Combination therapy studies

Three studies have investigated pixantrone as part of a polychemotherapeutic regimen (Table 3). Two of these studies were conducted in the relapsed/refractory setting, while the third investigated pixantrone as a first-line treatment. The first study, published by Lim et al³¹ in 2007, evaluated the safety, efficacy, and pharmacokinetics of a combination derived from ESHAP in which pixantrone at a single dose of 80 mg/m² was substituted for etoposide in patients with aggressive relapsed or refractory NHL. In Phase I, myelosuppression was the dose-limiting toxicity, occurring at the first dose level tested (80 mg/m²), so this was the dose adopted for the Phase II. Nineteen patients with diffuse large B-cell, anaplastic large B-cell, or follicular large cell lymphoma, all previously treated with doxorubicin, were enrolled. Median age was 50 years (range 35 to 75), performance status was good (0 to 1 in all patients), and the patients previously received a median of one line of therapy (range 1 to 7). A total of 70 cycles were administered (median four cycles), and 26 (37%) had to be delayed, mainly because of hematologic toxicity. Thrombocytopenia, neutropenia, and anemia were the most common grade III–IV toxicities, occurring in 95%, 84%, and 53% of patients, respectively; other nonhematologic toxicities were metabolic and gastrointestinal. With regard to cardiotoxicity, seven patients (37%) experienced a 10%–20% decrease in LVEF from baseline or to a LVEF lower than 50%. The overall response rate was 58%, with 37% achieving a complete remission and 21% having a partial response. Six of the eleven responders (55%) underwent stem cell transplantation. Median time to progression and overall survival were 5.7 months and 14.5 months, respectively.

Table 3 Combination therapy studies Abbreviations: CRu, complete response unconfirmed; PR, partial response; TTP, time to progression; LVEF-D, left ventricle ejection fraction decrease; I, Phase I; II, Phase II; PFS, progression-free survival; OS, overall survival; gr., grade.

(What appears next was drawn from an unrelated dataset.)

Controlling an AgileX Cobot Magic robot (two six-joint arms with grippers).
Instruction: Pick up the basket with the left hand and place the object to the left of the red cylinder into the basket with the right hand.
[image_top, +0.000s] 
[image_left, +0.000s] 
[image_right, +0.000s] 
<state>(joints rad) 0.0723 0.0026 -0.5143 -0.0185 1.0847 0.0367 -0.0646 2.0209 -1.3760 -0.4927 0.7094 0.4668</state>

Another Phase I/II trial, reported by Borchmann et al, investigated pixantrone as a substitute for doxorubicin in the classic CHOP (cyclophosphamide, doxorubicin, vincristine, prednisone) regimen to treat relapsed aggressive NHL, including diffuse large B-cell, mantle cell, and follicular grade III lymphomas.³² Overall, 65 patients with a median age of 62 years (range 26 to 81), mostly with a favorable IPI score (0 to 1 in 69%) and previously treated with a median with one line of therapy (range 1 to 7, including stem cell transplantation in eleven patients), were enrolled. In Phase I of the study, 35 patients underwent dose escalation from 80 mg/m² to 180 mg/m², defining 150 mg/m² as the dose for Phase II. In the second part of the trial, 20 (67%) of 30 patients received all six planned cycles and all patients were assessed for response. The complete remission rate (including complete remission unconfirmed) was 47% and median overall survival was 17.9 months. The most common toxicity was hematologic in both Phase I and Phase II, with grade III–IV neutropenia in 89% and 97%, anemia in 14% and 30%, thrombocytopenia in 14% and 20%, and febrile neutropenia in 11% and 20% of patients, respectively. Overall, LVEF decreases of ≥10% from baseline occurred in 14 patients (22%), but seemed to be transient and unrelated to dose. Symptomatic cardiac failure occurred in four patients, but pre-existing cardiac conditions might have confounded causality.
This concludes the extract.